# SO, A PIRATE WALKED INTO A BAR...



## YoungOldUn (Apr 12, 2011)

......... and the bartender said: "Hey, I haven't seen you in a while. What happened? You look terrible."

"What do you mean?" said the pirate, "I feel fine."

"What about the wooden leg? You didn't have that before."

"Well," said the pirate, "We were in a battle, and I got hit with a cannon ball, but I'm fine now."

The bartender replied, "Well, OK, but what about that hook? What happened to your hand?"

The pirate explained, "We were in another battle. I boarded a ship and got into a sword fight. My hand was cut off. I got fitted 
with a hook but I'm fine, really."

"What about that eye patch?"

"Oh," said the pirate, "One day we were at sea, and a flock of birds flew over. I looked up, and one of them shit in my eye."

"You're kidding," said the bartender. "You couldn't lose an eye just from bird shit."

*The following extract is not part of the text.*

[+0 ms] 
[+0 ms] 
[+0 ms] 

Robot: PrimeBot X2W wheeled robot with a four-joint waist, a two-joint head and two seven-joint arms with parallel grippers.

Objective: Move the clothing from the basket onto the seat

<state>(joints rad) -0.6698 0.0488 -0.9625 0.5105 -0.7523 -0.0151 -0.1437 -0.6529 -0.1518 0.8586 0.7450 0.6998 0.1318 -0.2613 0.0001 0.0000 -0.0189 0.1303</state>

"It was my first day with the hook."


----------



## YELLOW_TT (Feb 25, 2004)

:lol: :lol: an old one but a good one


----------



## davelincs (Jan 1, 2010)

:lol:


----------



## jays_225 (Nov 4, 2009)

:lol:


----------



## mik3 (Jan 15, 2012)

:lol:


----------



## alexi7 (Aug 30, 2011)

:lol: :lol:


----------



## Ziggytt (Sep 9, 2009)

Another cracker. Hook, line and sinker!


----------



## Dotti (Mar 9, 2003)

:lol: :lol:


----------